Instructions for the task - Starting at the first line below, copy through to the last line exactly.

Input data -
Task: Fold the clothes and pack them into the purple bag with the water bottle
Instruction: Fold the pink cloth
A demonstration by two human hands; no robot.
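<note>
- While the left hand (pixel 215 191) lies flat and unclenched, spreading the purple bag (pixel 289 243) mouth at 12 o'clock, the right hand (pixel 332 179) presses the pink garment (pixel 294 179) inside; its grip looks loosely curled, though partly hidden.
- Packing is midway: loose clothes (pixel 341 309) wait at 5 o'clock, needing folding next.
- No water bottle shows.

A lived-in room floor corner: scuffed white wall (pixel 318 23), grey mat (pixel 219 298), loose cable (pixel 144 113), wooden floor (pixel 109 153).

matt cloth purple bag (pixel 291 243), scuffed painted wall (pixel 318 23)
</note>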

Completed exercise -
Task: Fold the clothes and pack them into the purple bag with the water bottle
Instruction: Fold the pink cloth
A demonstration by two human hands; no robot.
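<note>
- While the left hand (pixel 215 191) lies flat and unclenched, spreading the purple bag (pixel 289 243) mouth at 12 o'clock, the right hand (pixel 332 179) presses the pink garment (pixel 294 179) inside; its grip looks loosely curled, though partly hidden.
- Packing is midway: loose clothes (pixel 341 309) wait at 5 o'clock, needing folding next.
- No water bottle shows.

A lived-in room floor corner: scuffed white wall (pixel 318 23), grey mat (pixel 219 298), loose cable (pixel 144 113), wooden floor (pixel 109 153).

matt cloth purple bag (pixel 291 243), scuffed painted wall (pixel 318 23)
</note>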

There is no more to the answer.